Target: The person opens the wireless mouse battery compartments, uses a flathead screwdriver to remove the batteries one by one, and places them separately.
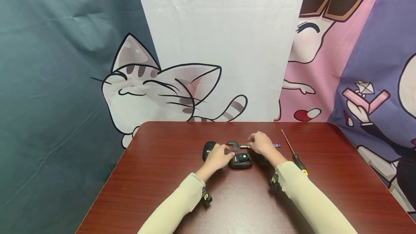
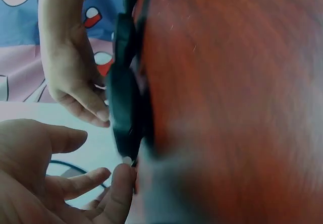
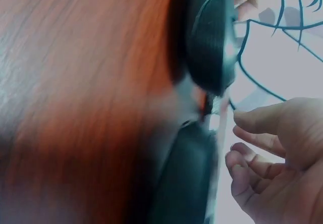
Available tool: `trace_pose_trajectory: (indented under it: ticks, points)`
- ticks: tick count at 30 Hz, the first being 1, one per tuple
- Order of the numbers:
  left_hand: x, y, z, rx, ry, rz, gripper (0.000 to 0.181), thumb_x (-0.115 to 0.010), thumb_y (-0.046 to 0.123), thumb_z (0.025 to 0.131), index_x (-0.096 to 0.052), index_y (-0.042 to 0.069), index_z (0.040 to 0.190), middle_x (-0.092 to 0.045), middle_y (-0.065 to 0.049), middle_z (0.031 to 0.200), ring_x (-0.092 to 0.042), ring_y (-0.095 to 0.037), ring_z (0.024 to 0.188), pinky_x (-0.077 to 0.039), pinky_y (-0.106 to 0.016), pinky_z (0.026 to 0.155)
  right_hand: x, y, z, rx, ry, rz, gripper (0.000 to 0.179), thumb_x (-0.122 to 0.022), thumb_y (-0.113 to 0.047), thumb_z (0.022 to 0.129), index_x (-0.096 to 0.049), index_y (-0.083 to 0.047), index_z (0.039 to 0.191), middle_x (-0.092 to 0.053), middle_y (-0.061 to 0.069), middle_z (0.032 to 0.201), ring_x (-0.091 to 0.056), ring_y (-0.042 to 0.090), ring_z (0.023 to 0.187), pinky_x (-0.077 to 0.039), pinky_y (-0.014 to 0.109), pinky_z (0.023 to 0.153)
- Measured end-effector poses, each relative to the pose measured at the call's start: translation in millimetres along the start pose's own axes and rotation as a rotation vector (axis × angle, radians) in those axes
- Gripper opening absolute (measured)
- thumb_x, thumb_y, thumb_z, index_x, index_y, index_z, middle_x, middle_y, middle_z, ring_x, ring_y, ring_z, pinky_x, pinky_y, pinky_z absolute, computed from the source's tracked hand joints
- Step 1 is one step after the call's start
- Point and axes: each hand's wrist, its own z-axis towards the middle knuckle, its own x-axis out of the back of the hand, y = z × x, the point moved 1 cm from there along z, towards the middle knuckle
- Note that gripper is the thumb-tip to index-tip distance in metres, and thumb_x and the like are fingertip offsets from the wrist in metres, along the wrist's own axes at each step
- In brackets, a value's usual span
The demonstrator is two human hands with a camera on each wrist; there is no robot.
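An upturned black computer mouse (image 1: 240, 160) lies on the table with its battery bay exposed. My left hand (image 1: 218, 156) is at its left side, fingers spread and loosely bent; a fingertip overlaps the mouse's end in the left wrist view. A second black mouse (image 1: 207, 149) sits left of that hand, partly hidden by it. My right hand (image 1: 261, 143) hovers over the batteries, thumb and fingers apart in the right wrist view. A silver battery (image 1: 244, 147) shows left of its fingertips and a blue battery (image 1: 277, 145) to its right. A dark object (image 1: 261, 160) is partly hidden under the right wrist.
A curved black cover (image 1: 233, 145) lies behind the upturned mouse. To the right is a screwdriver (image 1: 298, 162) with a dark handle and a yellow end, its shaft pointing away. The reddish-brown wooden table (image 1: 156, 169) meets a printed cartoon curtain (image 1: 221, 28) at its far edge.
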Motion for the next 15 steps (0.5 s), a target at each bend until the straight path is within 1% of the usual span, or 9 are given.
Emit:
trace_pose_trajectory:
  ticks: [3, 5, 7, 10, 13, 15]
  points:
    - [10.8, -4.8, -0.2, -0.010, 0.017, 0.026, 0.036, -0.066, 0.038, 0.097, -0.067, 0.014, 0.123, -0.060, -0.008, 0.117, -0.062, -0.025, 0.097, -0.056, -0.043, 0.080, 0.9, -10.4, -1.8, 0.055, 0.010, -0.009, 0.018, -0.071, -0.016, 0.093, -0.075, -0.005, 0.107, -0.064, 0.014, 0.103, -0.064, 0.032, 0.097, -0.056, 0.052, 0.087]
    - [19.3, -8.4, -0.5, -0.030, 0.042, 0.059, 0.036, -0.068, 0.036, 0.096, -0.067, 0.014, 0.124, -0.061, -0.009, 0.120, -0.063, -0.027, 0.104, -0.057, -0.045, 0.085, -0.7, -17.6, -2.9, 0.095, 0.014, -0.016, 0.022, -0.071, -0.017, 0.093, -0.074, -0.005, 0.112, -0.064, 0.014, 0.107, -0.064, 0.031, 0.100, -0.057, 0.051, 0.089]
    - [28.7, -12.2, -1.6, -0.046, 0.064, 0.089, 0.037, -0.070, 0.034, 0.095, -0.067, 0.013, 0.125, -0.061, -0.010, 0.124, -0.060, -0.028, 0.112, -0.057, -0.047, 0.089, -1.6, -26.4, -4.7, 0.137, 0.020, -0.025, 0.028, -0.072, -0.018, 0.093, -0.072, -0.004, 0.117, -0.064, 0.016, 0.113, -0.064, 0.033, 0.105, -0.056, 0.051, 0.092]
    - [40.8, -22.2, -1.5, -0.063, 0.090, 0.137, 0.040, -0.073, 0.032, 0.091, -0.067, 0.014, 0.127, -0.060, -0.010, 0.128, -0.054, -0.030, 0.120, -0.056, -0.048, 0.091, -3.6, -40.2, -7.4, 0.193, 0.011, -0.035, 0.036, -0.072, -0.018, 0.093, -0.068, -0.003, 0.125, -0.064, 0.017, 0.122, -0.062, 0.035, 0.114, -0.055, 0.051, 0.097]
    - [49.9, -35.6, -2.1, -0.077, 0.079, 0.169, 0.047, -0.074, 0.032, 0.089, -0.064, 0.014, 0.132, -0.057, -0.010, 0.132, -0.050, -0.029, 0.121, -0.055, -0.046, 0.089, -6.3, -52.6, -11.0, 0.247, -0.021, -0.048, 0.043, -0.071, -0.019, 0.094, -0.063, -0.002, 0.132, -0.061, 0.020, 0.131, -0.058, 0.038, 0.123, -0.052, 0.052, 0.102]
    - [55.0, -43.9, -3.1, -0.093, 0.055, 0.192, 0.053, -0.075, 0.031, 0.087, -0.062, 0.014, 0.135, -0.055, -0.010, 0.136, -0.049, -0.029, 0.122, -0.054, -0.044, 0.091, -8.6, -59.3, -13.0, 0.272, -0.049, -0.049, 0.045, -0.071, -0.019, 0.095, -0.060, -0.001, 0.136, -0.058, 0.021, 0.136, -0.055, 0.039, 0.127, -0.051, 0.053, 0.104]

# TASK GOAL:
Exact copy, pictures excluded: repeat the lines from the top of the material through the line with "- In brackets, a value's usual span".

# TASK ANSWER:
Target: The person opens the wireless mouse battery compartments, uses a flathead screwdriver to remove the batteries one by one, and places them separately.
Available tool: `trace_pose_trajectory: (indented under it: ticks, points)`
- ticks: tick count at 30 Hz, the first being 1, one per tuple
- Order of the numbers:
  left_hand: x, y, z, rx, ry, rz, gripper (0.000 to 0.181), thumb_x (-0.115 to 0.010), thumb_y (-0.046 to 0.123), thumb_z (0.025 to 0.131), index_x (-0.096 to 0.052), index_y (-0.042 to 0.069), index_z (0.040 to 0.190), middle_x (-0.092 to 0.045), middle_y (-0.065 to 0.049), middle_z (0.031 to 0.200), ring_x (-0.092 to 0.042), ring_y (-0.095 to 0.037), ring_z (0.024 to 0.188), pinky_x (-0.077 to 0.039), pinky_y (-0.106 to 0.016), pinky_z (0.026 to 0.155)
  right_hand: x, y, z, rx, ry, rz, gripper (0.000 to 0.179), thumb_x (-0.122 to 0.022), thumb_y (-0.113 to 0.047), thumb_z (0.022 to 0.129), index_x (-0.096 to 0.049), index_y (-0.083 to 0.047), index_z (0.039 to 0.191), middle_x (-0.092 to 0.053), middle_y (-0.061 to 0.069), middle_z (0.032 to 0.201), ring_x (-0.091 to 0.056), ring_y (-0.042 to 0.090), ring_z (0.023 to 0.187), pinky_x (-0.077 to 0.039), pinky_y (-0.014 to 0.109), pinky_z (0.023 to 0.153)
- Measured end-effector poses, each relative to the pose measured at the call's start: translation in millimetres along the start pose's own axes and rotation as a rotation vector (axis × angle, radians) in those axes
- Gripper opening absolute (measured)
- thumb_x, thumb_y, thumb_z, index_x, index_y, index_z, middle_x, middle_y, middle_z, ring_x, ring_y, ring_z, pinky_x, pinky_y, pinky_z absolute, computed from the source's tracked hand joints
- Step 1 is one step after the call's start
- Point and axes: each hand's wrist, its own z-axis towards the middle knuckle, its own x-axis out of the back of the hand, y = z × x, the point moved 1 cm from there along z, towards the middle knuckle
- Note that gripper is the thumb-tip to index-tip distance in metres, and thumb_x and the like are fingertip offsets from the wrist in metres, along the wrist's own axes at each step
- In brackets, a value's usual span

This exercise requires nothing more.